Pro & Contra Intel Multi-OS Engine

Let’s start with the contras:

The libGDX backend is not as mature

RoboPods won’t work, all 3rd party libraries need to be bound anew (though that may be easy with the binding generator)

You need to have Multi-OS Engine installed for the Gradle build to work. The MOE Gradle plugin is not available in any repository. If you haven’t installed MOE locally, your Gradle build will fail

No Eclipse support

Higher build times on code changes as everything needs to be proguarded and dexed

Here are the pros:

Actively maintained, with bitcode in the pipeline

Debugging support

Interface builder support

Automatic-binding generator

Bindings for latest iOS APIs

Can compile from Windows if you have a Mac OS X build slave

Up Next

We believe giving you the choice on what technology stack to build your games is the right thing to do. Which of the two options will ultimately pan out is hard to say at this point. There are risks associated with both of them.
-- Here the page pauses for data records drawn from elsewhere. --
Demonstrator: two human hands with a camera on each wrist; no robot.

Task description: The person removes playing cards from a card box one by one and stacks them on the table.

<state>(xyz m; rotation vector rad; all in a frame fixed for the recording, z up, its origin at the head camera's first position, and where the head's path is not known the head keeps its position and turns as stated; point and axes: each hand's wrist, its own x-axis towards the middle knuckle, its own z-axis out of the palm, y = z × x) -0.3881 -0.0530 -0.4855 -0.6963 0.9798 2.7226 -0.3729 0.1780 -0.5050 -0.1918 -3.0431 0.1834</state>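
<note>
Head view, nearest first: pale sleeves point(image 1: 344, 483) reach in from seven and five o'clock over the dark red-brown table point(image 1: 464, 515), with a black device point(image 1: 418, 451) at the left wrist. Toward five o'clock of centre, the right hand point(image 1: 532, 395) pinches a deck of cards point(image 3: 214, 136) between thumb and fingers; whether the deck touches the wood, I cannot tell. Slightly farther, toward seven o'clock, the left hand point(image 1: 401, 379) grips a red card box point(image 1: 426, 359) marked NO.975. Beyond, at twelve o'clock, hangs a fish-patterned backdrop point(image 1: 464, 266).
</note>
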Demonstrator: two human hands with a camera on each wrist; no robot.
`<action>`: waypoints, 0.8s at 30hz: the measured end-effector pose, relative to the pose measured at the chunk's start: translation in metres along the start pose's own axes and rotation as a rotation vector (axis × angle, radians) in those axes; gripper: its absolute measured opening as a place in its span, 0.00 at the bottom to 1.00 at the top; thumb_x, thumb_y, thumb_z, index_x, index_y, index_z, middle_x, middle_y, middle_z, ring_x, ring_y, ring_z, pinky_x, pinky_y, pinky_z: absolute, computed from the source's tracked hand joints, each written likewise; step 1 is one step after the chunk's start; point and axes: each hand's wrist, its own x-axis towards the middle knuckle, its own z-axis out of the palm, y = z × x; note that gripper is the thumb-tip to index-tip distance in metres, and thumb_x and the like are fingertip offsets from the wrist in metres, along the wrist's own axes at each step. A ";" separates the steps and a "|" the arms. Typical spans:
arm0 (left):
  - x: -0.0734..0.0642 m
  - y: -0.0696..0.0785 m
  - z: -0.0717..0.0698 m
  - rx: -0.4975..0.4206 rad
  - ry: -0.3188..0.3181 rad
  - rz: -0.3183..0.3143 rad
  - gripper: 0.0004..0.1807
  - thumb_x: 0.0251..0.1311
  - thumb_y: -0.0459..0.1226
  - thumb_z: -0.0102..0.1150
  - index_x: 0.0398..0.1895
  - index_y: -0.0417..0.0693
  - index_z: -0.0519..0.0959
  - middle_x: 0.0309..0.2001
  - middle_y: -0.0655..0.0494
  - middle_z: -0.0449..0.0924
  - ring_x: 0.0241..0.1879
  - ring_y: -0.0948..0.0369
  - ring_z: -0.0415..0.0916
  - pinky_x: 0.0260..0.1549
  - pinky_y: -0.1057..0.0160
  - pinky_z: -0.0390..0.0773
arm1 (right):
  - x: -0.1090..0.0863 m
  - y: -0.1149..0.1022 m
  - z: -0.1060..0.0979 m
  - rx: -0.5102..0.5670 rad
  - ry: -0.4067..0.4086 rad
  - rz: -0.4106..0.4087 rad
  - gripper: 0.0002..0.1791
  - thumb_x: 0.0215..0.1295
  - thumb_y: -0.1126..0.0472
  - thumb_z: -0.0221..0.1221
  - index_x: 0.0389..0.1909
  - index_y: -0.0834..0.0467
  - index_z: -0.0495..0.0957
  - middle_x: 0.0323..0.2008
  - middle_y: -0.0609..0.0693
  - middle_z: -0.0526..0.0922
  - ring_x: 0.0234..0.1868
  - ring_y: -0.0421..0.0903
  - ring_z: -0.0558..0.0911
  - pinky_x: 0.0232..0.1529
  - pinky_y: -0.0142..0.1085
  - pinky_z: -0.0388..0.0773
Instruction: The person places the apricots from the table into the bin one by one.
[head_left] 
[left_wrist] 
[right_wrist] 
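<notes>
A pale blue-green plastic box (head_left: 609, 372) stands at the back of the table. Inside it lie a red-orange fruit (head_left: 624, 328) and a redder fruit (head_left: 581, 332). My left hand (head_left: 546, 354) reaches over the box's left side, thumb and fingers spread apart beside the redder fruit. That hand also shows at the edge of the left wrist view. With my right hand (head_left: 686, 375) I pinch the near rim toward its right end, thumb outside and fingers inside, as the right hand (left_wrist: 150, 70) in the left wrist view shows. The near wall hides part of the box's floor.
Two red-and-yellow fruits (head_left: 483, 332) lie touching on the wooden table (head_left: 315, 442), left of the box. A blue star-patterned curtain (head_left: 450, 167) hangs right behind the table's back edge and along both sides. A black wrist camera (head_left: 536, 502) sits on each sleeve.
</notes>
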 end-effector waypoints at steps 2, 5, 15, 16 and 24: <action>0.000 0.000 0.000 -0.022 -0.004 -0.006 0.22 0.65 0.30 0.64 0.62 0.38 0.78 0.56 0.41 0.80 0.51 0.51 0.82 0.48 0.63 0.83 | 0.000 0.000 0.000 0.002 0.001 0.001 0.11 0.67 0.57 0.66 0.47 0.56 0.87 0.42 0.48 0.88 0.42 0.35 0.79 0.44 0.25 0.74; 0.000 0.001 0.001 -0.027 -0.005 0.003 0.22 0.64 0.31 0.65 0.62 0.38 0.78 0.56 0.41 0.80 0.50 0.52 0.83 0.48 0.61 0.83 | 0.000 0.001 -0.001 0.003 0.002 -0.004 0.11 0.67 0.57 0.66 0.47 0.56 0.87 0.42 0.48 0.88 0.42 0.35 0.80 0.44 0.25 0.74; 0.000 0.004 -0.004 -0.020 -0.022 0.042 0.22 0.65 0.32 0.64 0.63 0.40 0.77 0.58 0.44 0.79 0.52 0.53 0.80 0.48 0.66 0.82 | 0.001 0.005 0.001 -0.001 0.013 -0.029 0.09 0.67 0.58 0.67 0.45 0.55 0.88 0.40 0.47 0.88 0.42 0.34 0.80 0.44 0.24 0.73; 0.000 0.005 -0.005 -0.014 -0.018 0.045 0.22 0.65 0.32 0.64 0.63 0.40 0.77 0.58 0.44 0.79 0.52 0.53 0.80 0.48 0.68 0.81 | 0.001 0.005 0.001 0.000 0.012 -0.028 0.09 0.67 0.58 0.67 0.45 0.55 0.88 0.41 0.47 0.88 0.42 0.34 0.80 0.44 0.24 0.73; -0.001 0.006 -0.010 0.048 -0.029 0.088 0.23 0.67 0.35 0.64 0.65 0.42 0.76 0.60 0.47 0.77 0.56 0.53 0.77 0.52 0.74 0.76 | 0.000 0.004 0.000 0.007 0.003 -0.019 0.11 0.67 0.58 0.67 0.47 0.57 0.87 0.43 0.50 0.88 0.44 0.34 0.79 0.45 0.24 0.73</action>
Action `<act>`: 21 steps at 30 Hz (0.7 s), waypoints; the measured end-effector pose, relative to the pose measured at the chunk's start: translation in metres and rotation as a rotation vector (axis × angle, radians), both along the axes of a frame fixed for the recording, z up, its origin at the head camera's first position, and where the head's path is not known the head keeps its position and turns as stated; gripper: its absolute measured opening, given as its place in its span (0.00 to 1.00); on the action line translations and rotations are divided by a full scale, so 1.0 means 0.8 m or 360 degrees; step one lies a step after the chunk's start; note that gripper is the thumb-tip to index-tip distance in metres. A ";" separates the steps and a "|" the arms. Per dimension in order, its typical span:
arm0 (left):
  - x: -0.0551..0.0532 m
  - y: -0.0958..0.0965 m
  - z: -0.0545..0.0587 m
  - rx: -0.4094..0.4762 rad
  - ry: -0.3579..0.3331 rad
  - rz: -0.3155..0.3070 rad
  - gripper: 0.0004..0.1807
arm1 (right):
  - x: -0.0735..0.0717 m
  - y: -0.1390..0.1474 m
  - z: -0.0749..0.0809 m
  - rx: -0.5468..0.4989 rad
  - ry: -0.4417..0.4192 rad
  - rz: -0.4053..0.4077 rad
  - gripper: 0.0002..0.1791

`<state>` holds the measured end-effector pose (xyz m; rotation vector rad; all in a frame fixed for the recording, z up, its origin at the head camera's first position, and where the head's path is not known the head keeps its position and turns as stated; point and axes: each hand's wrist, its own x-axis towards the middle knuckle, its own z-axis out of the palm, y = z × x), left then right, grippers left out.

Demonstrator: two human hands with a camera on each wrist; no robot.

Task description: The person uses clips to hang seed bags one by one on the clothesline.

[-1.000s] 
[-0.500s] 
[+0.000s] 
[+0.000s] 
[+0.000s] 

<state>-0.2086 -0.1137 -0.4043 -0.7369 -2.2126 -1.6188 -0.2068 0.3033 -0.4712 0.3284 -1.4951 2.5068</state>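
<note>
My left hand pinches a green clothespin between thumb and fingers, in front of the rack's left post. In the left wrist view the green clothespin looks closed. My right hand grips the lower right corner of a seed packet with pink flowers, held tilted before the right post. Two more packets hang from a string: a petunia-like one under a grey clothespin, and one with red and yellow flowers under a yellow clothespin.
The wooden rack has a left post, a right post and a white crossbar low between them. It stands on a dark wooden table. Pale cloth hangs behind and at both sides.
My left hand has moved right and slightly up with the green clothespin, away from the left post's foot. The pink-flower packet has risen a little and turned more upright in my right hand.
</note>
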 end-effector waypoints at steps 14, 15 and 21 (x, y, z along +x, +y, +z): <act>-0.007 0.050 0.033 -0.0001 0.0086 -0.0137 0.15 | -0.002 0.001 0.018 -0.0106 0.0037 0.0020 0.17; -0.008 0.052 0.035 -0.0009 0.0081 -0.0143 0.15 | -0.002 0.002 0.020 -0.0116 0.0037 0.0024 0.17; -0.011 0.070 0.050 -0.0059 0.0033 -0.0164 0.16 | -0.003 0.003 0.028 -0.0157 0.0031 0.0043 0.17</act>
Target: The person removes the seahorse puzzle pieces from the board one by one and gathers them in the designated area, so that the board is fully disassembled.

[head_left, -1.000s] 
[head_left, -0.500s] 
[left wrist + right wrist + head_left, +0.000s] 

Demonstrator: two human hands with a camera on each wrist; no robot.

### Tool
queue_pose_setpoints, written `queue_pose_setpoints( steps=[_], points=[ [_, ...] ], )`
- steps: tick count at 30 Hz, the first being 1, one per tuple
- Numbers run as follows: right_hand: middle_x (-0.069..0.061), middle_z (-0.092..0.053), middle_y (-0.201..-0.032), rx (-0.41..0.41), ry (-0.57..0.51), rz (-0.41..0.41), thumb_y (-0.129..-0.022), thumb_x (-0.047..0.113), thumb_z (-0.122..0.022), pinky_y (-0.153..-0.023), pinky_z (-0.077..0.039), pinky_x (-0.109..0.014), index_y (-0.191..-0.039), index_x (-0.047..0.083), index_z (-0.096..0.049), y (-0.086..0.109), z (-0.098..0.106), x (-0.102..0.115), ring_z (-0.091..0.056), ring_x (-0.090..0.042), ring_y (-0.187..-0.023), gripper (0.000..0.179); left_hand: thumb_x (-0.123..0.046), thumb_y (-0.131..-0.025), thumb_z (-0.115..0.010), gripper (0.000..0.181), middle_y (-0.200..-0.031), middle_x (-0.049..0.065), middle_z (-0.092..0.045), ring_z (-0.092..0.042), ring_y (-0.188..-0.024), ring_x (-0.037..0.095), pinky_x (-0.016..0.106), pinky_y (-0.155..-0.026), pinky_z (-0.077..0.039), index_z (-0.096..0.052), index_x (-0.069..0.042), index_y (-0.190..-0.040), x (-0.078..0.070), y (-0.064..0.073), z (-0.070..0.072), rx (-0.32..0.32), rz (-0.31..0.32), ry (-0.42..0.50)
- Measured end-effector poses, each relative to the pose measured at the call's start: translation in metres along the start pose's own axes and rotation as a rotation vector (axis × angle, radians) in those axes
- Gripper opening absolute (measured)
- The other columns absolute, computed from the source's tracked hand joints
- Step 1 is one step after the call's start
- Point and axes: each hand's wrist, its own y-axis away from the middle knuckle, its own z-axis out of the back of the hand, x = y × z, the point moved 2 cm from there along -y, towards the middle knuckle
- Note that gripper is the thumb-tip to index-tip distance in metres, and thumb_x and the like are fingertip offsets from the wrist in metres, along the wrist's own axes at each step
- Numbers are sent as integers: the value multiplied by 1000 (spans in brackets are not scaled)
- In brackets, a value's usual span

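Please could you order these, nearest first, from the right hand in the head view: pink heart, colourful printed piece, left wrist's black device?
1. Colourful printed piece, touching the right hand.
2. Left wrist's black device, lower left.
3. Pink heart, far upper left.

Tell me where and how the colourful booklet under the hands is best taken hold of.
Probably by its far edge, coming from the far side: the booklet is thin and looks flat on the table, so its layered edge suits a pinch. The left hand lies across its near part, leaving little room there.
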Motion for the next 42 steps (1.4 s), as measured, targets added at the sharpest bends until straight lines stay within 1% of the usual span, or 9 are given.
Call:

For Intel MOE, we hope to receive feedback over the following weeks and months that we can communicate to Intel to improve their solution. Please report any issues you find on the Intel MOE forums or on the libGDX issue tracker if it’s a problem with the libGDX MOE backend.

For RoboVM, it’d be great if the community could look into RoboPods and see if and how they work with the OSS RoboVM version. The best course of action would be to integrate them with MobiDevelop’s fork, push them to that repository and integrate them with the build. Furthermore, Xoppa and Tomski are working on getting line numbers in exceptions working, which is the precursor for (non-JDWP) debugging.

We have updated most of the wiki with new instructions for Intel Multi-OS Engine. If you miss something, speak up on the issue tracker!